One bag contains three white marbles and five black marbles, and a second bag contains four white marbles and six black marbles. A person draws one marble from each bag. Find the probability that both marbles are of the same color.

A.)21/40
B.)1/2
C.)3/14

Answer 1

There are two possible ways of getting 2 of the same color.
The chance of getting two white ones is 3/8 times 4/10 which is 0.15
The chance of getting two black ones is 5/8 times 6/10 which is 0.375
0.15+0.375=0.525 which is 21/40

So the answer is A.) 21/40

Answer 2

Answer: Option A

`P=(21)/(40)`

Explanation:

Bag (1)

white marbles: 3

black marbles: 5

total marbles: 8

Probability of taking out a white marble
`P(w_1) = (3)/(8)`

Probability of taking out a black marble
`P(b_1) = (5)/(8)`

Bag (2)

white marbles: 4

black marbles: 6

total marbles: 10

Probability of taking out a white marble
`P(w_2) = (4)/(10)=(2)/(5)`

Probability of taking out a black marble
`P(b_2) = (6)/(10)=(3)/(5)`

Note that the events are independent.

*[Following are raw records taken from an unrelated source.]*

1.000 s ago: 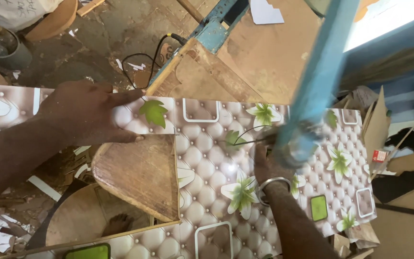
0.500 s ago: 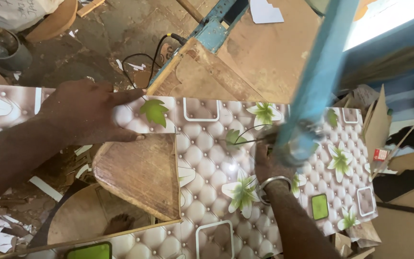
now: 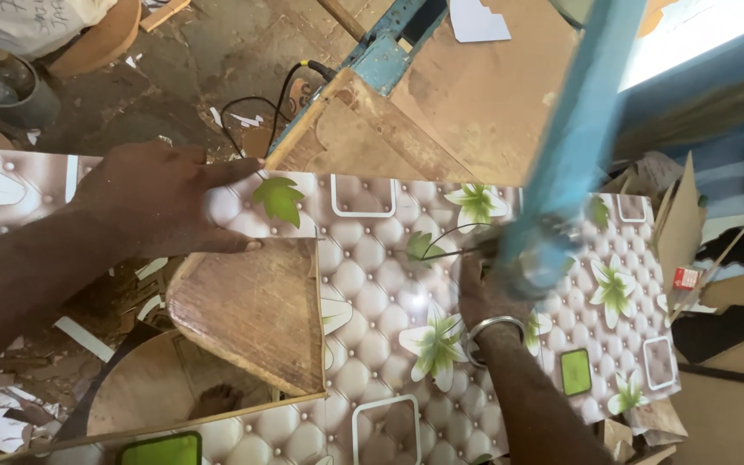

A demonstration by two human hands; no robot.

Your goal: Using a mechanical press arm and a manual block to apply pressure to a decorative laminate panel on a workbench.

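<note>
Workshop floor, dusty, littered with offcuts, a black cable (image 3: 256,108) and a grey pot (image 3: 23,95) at the top left corner of view.

Left: left hand (image 3: 152,202) lies flat, fingers spread and extended, palm down on the top left edge of a patterned panel (image 3: 372,284) (quilted beige print, white flowers, green leaves and squares). It grips nothing; it only presses. Just below it a curved wood piece (image 3: 256,310) lies on the panel, its straight edge running down the sheet.

Centre: panel spans the view from the left edge to the right, resting over boards (image 3: 372,142) and scrap; its support underneath is mostly hidden.

Right: right hand (image 3: 488,288), metal bangle (image 3: 492,331) at the wrist, is closed around a blurred tool at the foot of a blue bar (image 3: 574,146) that slants up to the top edge. What the tool is, and whether its tip touches the panel, I cannot tell through the blur. Cardboard scraps (image 3: 678,228) lie beyond the panel's right edge.

Judgement on doing this step well: the panel looks thin and springy, so the pressing hand should stay flat and near the working line to stop chatter, yet clear of the tool's path. The wood piece would serve better as a guide if held fast. Uneven support beneath risks a cracked or wandering edge; steady, light strokes seem safer than force.
</note>
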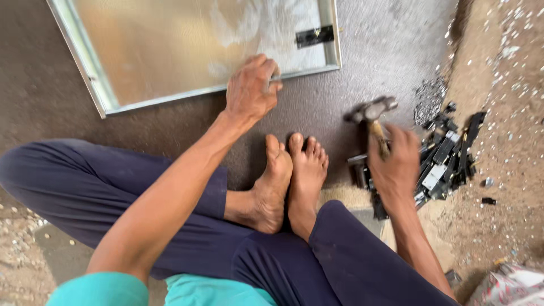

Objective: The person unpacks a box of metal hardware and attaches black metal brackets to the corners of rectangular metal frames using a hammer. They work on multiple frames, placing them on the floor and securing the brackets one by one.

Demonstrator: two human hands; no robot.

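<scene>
My left hand (251, 86) is closed on the near edge of a shiny metal tray-like panel (187, 45) that lies on the dark floor; something small may be pinched in the fingers, too hidden to tell. My right hand (395, 161) grips the wooden handle of a hammer (372, 110), whose metal head is raised and blurred above the floor. A small black bracket (314, 35) sits inside the panel near its right rim.
A heap of black and silver metal parts (445, 156) lies to the right of the hammer, beside a sandy, gravel-strewn strip (504, 85). My bare feet (292, 178) and crossed legs in dark trousers fill the foreground.
</scene>
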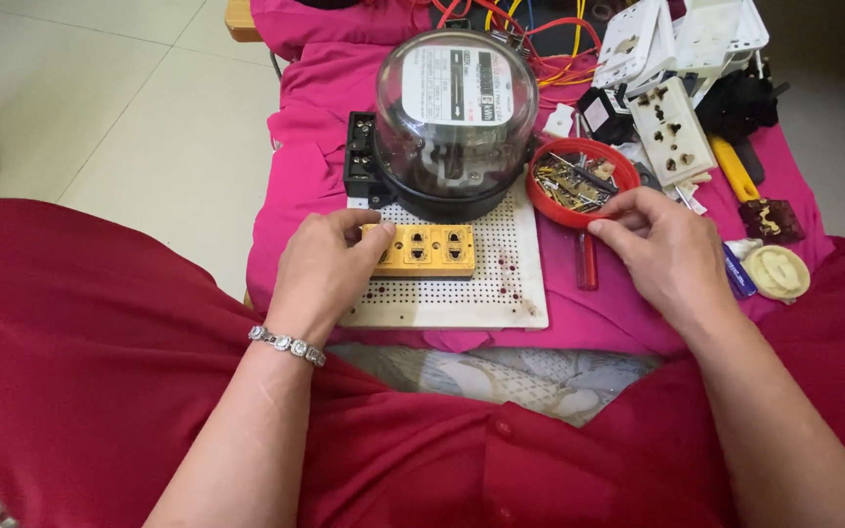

The marble that you take out in the second bag does not depend on the one you took out in the first bag

You can draw two white marbles or two black marbles

white, white or black, black

Then the probability that both marbles are of the same color is:

`P=P(w_1)*P(w_2) + P(b_1)*P(b_2)`

`P=((3)/(8))*((2)/(5)) + ((5)/(8))*((3)/(5))`

`P=((6)/(40)) + ((15)/(40))\\\\P=(21)/(40)`

The answer is the option A